Rico Schmitt: "Das geht immer im Austausch mit unserem Management, mit unserem Sportdirektor Robin Lenk und natürlich auch mit unserem Vorstand: Was ist mit dem Budget überhaupt möglich? Natürlich wollen wir immer noch in der Innenverteidigung nachlegen, aber Erfahrung kostet. Da hatten wir uns um vier, fünf Personalien gekümmert, da gab es dann andere Entscheidungen. Vielleicht tut sich etwas im jüngeren Alter, das geht nur über das wirtschaftliche Go. Jetzt liegt der Fokus auf unserer Mannschaft und auf dem Spiel gegen Hertha Zehlendorf."

  • Manche Regionalligisten mussten 10, 15 Spieler integrieren, bei Ihnen ist der Umbruch geringer ausgefallen. Könnte das eine Stärke für den FSV Zwickau sein, dass Sie mit einer recht gut eingespielten Mannschaft in die neue Saison gehen?

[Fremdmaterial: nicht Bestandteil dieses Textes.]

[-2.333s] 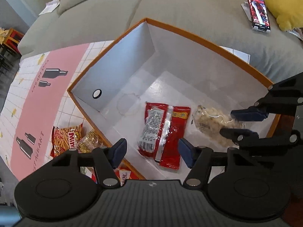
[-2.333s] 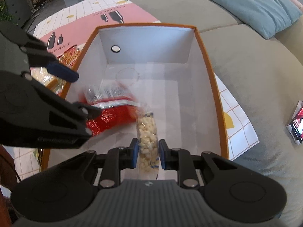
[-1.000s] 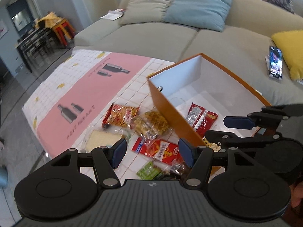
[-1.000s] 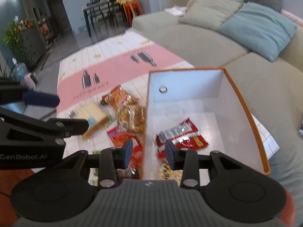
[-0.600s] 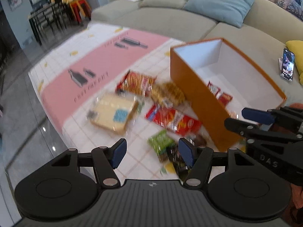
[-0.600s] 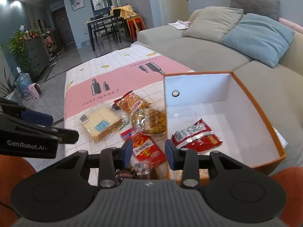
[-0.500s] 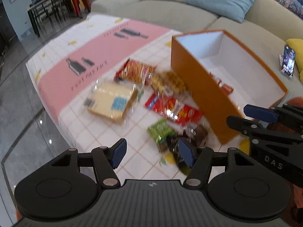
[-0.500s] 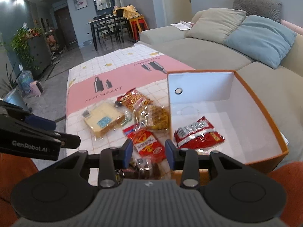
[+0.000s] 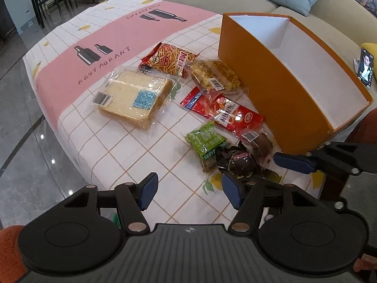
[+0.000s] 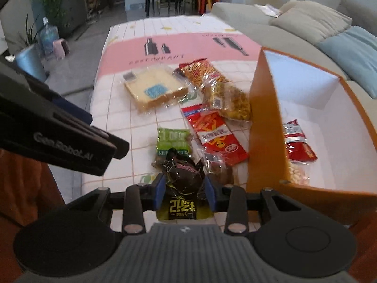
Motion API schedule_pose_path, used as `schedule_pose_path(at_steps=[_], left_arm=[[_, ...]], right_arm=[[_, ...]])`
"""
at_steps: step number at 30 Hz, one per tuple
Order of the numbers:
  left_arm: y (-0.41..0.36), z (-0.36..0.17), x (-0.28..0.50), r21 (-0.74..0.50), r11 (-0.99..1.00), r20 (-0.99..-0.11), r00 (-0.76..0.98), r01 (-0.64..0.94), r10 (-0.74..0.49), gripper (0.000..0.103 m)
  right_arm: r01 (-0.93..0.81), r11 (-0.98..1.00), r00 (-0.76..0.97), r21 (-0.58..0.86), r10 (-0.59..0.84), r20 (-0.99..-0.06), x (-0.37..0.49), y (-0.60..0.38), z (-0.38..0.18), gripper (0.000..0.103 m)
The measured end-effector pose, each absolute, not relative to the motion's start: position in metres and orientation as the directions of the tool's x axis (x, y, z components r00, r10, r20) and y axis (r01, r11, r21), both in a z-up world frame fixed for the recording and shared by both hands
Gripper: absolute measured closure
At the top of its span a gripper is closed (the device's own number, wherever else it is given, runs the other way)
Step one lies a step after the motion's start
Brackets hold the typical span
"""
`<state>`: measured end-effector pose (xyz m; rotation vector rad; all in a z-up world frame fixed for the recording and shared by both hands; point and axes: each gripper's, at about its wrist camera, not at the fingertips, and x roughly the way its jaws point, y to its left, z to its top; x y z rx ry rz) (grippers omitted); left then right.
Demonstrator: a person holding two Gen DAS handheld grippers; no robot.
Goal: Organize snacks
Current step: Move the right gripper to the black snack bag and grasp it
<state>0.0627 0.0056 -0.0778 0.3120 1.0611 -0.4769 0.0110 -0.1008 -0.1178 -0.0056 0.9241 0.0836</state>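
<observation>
Right gripper (image 10: 184, 193) fingers straddle dark shiny crinkled snack packet (image 10: 182, 176) on worktop, not visibly clamped, apparently next for open orange cardboard box (image 10: 264, 127) just beside. Left gripper (image 9: 187, 192) spread wide, empty, hovering nearby.

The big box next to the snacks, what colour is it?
The box is orange outside, white inside; left wrist view shows it best.

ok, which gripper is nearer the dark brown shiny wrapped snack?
Right. The right gripper straddles the dark brown shiny wrapped snack, which sits between its fingers. The left gripper hangs open short of it, over bare tablecloth.
</observation>
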Motion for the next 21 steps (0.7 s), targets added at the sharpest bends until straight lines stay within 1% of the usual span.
schedule_pose_path(at_steps=[4,11,14,17,21], left_arm=[[0.003,-0.089,0.067,0.031,0.846,-0.893,0.395,0.532,-0.216,0.029],[0.002,-0.103,0.083,0.005,0.855,-0.901,0.373,0.519,-0.221,0.029],[0.002,-0.108,0.088,0.007,0.854,-0.903,0.37,0.52,-0.217,0.029],[0.003,-0.113,0.092,0.001,0.855,-0.909,0.357,0.518,-0.215,0.029],[0.002,-0.117,0.096,-0.004,0.856,-0.914,0.345,0.518,-0.213,0.029]], right_arm=[[-0.118,0.992,0.574,0.031,0.094,-0.813,0.022,-0.096,-0.13,0.067],[-0.148,0.989,0.546,-0.025,0.061,-0.835,0.046,-0.091,-0.147,0.066],[-0.15,0.988,0.53,-0.031,0.054,-0.847,0.054,-0.092,-0.154,0.057],[-0.137,0.991,0.505,0.0,0.07,-0.86,0.059,-0.095,-0.162,0.055],[-0.149,0.989,0.508,-0.005,0.072,-0.858,0.059,-0.094,-0.164,0.054]])
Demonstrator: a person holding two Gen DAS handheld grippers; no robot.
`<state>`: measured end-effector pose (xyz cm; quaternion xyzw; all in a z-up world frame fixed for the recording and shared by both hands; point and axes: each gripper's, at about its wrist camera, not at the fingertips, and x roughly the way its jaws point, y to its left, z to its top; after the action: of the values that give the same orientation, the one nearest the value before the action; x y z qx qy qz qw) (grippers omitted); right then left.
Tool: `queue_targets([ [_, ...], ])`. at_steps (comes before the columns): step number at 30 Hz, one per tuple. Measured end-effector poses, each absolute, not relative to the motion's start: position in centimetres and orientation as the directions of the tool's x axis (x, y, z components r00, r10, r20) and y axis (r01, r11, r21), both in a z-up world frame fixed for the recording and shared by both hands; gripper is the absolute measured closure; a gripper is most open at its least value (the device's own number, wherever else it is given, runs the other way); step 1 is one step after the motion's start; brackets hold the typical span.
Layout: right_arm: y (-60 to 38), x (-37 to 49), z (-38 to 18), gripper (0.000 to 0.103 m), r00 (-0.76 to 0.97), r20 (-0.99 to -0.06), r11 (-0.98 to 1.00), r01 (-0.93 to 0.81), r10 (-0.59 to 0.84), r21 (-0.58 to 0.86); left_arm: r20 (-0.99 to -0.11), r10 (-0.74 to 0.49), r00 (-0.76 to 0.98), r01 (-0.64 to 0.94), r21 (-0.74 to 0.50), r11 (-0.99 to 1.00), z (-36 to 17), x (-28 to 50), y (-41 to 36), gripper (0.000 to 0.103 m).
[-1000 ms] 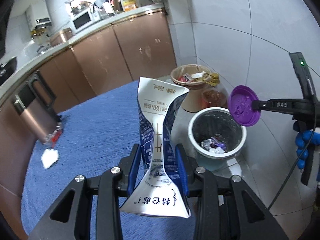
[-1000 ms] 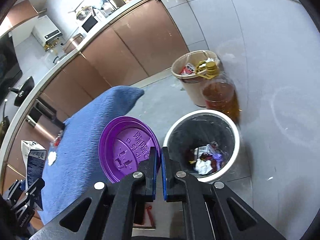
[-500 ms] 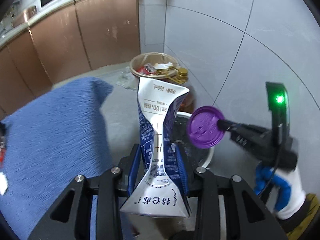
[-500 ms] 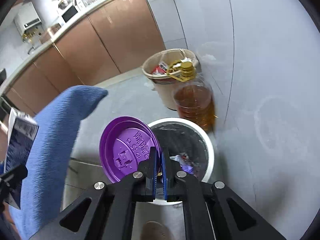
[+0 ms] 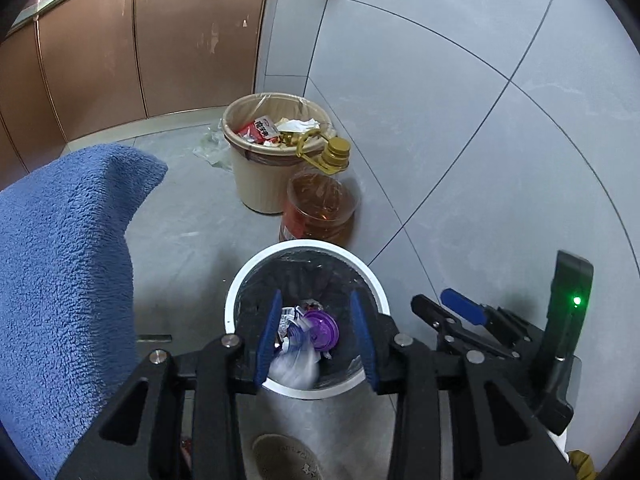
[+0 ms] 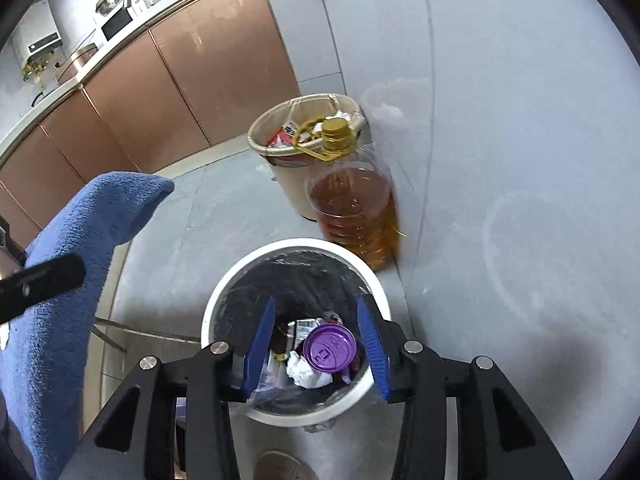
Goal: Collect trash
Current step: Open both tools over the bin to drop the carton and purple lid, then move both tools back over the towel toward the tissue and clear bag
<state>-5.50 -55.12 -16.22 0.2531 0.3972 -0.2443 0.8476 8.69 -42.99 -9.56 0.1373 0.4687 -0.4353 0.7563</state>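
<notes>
A white-rimmed bin with a black liner (image 5: 240, 292) (image 6: 224, 280) stands on the floor below both grippers. The purple lid (image 5: 321, 327) (image 6: 329, 347) lies inside on the trash. A blurred white and blue carton (image 5: 294, 364) lies or falls inside the bin in the left wrist view. My left gripper (image 5: 316, 338) is open and empty above the bin. My right gripper (image 6: 316, 350) is open and empty above the bin; it also shows in the left wrist view (image 5: 452, 312).
A beige bin full of trash (image 5: 276, 168) (image 6: 296, 168) stands behind, by the tiled wall. An oil bottle with a gold cap (image 5: 320, 208) (image 6: 354, 208) stands between the bins. A blue towel-covered surface (image 5: 60, 280) (image 6: 60, 280) lies left. Brown cabinets run along the back.
Both grippers moved over the white bin and opened. The carton left my left gripper and the purple lid left my right gripper; both are now in the bin.
</notes>
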Motion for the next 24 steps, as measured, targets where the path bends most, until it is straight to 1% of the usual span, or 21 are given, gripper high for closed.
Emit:
queue_targets([
  [8,-54.4,-6.5,-15.1,0.059,0.587,-0.783,0.745,0.612,-0.204,0.266,-0.815,-0.534,0.227,0.787,-0.170,0.593,-8.1,7.4,-41.2,0.068],
  [10,-53.9,-6.6,-14.5,0.054,0.595,-0.776,0.750,0.606,-0.208,0.263,-0.806,-0.537,0.249,0.780,-0.162,0.605,-7.3,7.2,-40.1,0.067],
  [13,-52.6,-7.0,-13.0,0.050,0.617,-0.758,0.761,0.591,-0.212,0.269,-0.788,-0.539,0.297,0.764,-0.143,0.630,-5.9,6.5,-38.1,0.060],
  [19,-49.5,-7.8,-10.0,0.044,0.653,-0.723,0.790,0.558,-0.227,0.255,-0.736,-0.523,0.431,0.728,-0.060,0.683,-3.2,3.4,-32.8,0.060],
  [24,-46.5,-8.4,-7.6,0.038,0.684,-0.693,0.819,0.520,-0.229,0.242,-0.695,-0.487,0.529,0.679,0.003,0.734,-2.1,0.9,-28.4,0.060],
])
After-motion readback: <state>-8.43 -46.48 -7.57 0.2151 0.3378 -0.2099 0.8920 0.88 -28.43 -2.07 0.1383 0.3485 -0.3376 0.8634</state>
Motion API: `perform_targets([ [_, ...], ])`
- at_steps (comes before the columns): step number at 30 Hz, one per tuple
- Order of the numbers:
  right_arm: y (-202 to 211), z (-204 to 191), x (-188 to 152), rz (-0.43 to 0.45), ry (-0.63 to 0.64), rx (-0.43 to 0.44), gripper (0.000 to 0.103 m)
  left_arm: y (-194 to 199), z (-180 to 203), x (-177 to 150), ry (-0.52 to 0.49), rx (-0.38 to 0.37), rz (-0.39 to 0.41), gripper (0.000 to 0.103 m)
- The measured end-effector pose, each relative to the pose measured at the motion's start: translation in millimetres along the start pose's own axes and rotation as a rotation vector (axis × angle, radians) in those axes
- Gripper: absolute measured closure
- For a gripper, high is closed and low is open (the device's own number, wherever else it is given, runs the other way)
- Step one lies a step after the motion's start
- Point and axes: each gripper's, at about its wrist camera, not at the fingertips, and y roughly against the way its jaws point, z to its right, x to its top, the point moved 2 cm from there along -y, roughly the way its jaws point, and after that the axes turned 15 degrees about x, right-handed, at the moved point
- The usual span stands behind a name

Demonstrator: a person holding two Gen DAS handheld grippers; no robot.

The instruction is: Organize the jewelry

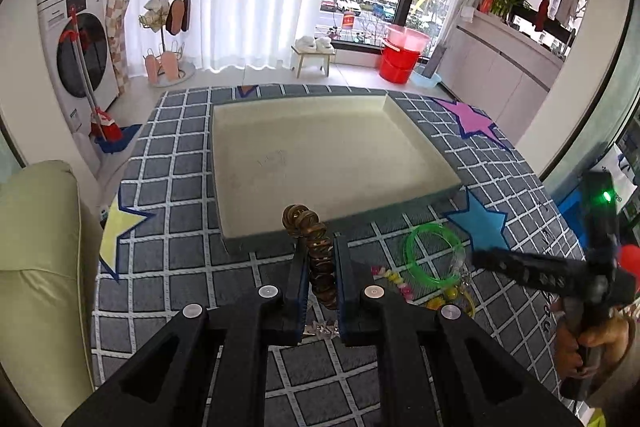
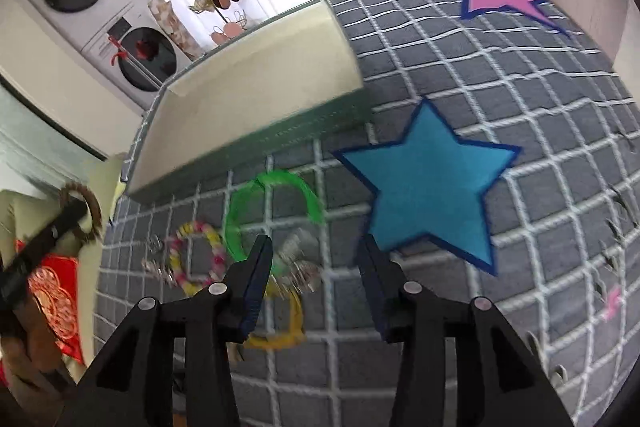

Rico Schmitt: "Wenn wir sagen, wir haben 75 Prozent unserer Jungs mitnehmen können in die neue Saison, klingt das erstmal super. Aber wir sind eine junge Mannschaft, die immer wieder kämpfen muss: um mehr Atmosphäre auf dem Feld, um Qualität im Training, um am Ende am Wochenende begeisterungsfähigen Fußball mit einem spielerischen Ansatz zu spielen. Wir wollen den Fans etwas bieten. In der letzten Saison haben viele Fans vom FSV Zwickau gesagt: 'Das ist eine Mannschaft, es ist wieder eine Freude, ins Stadion zu kommen. Die geben nie auf, geben alles bis zur letzten Minute.' Das wollen wir beibehalten, und natürlich sind wir eine gefestigtere Mannschaft als noch vor einem Dreivierteljahr."

Marc-Philipp Zimmermann (33, Zwickau) und Trainer Rico Schmitt.

Marc-Philipp Zimmermann (33, Zwickau) und Trainer Rico Schmitt.

  • Sie haben die Schwierigkeiten der vergangenen Saison angesprochen, auch die die sportliche Talfahrt, die Sie hatten. Was sind die internen Ziele, die Sie sich für die neue Saison gegeben haben?

Rico Schmitt: "Wir wollen das mit großer Demut angehen und gar keine großen Erwartungshaltungen haben, aber natürlich ist die Herangehensweise anders als im letzten Jahr, wo es nur um den Klassenerhalt ging. Letzte Saison hatten wir 41 Punkte, wir werden jetzt nicht sagen, wir wollen fünfzig zur neuen Saison. Wir wollen wachsen. 41 Punkte sind machbar, aber auch ein Brett, die Regionalliga Nordost ist immer stärker geworden in den letzten Jahren, dieses Jahr nochmal besonders. Das wird für uns eine Riesenherausforderung sein."

  • Als sehr erfahrener Regionalligatrainer: Wer sind für sie die Top-Aufstiegskandidaten – und bei wem glauben Sie, dass die Mannschaften eher gegen den Abstieg spielen werden?

Rico Schmitt: "Wir reden nur über Top-Mannschaften. Eine absolute Top-Mannschaft ist Halle. Als Absteiger haben sie ein wahnsinnig großes Budget und damit tolle Spieler verpflichtet, um das Thema Wiederaufstieg sofort in Angriff zu nehmen. Dann kommen gleich dahinter Mannschaften wie Greifswald, wie Jena oder Chemnitz. Natürlich wird eine Berliner Mannschaft vorne mitspielen, das ist jetzt aktuell schwierig einzuschätzen, wer sich da durchsetzen kann. Man muss nach Leipzig schauen, Chemie, Lokomotive… Vielleicht ein Aufsteiger? Man muss es sehen. Das sind aus meiner Sicht die Mannschaften, die einen hohen Stellenwert haben für die neue Saison. Vielleicht habe ich auch wen vergessen, seht es mir nach!"

  • Vielen Dank für das Gespräch und alles Gute für die neue Saison.

Das Interview führte Dirk Hofmeister.